When we eat much less than we normally would (such as during illness or when under a lot of stress) the body still needs to meet its energy requirements.

As a person loses weight they lose a combination of water, carbohydrate (stored glycogen) and protein but it’s the bodies fat stores that are most depleted. To use stored fat, special enzymes help liberate the fatty acids stored in a fat cell so they can be oxidised to make energy (ATP). As more fat is used the amount of fat stored within each fat cell decreases and the fat cell simply shrinks in volume. This is how the Kate Morgan Weight Management Program works.

While it may seem that eating as little as possible is a good way to lose the most weight, research has shown that reducing energy intake too much causes the body to burn more protein from muscles in order to supply energy and essential amino acids (if very little protein is eaten in the diet) and this can severely lower the metabolic rate, making it more difficult to lose weight.

Reducing kilojoules on a gradual and steady basis helps limit a decrease in metabolism and loss of body protein and ensures you are still eating enough food to provide the body with essential proteins, vitamins and minerals for good health.

The Kate Morgan meal replacements are designed to speed up the process of fat burning while ensuring that the body retains its essential proteins, vitamins and minerals.

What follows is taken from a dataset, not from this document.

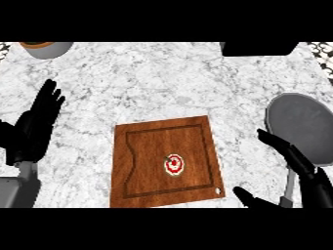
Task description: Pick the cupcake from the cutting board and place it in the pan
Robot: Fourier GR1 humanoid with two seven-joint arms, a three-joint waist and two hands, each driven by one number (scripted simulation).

Is exercise necessary for weight management?

As a person loses excess weight, even when they are eating well, they will be losing both fat and muscle. Being active helps the body lose more fat than muscle as it preserves the muscle out of necessity.

Having more muscle helps burn more energy during the day, further helping the process. Muscle tissue, unlike fat, is metabolically active. Muscle burns kilojoules even when it isn’t being used. A person with a high proportion of muscle will burn more kilojoules over the course of a day than someone of the same weight with less muscle.

The spot reducing myth

There is no ‘magic’ diet or exercise that can target the removal of fat from certain body areas. Fat loss follows the principle of ‘first on, last off’ meaning the first place you store fat when you gain weight will be the last place you lose it. With regular exercise and correct dietary changes you’ll decrease overall body fat and this will also help reduce fat in the most abundant parts of the body or those problem areas.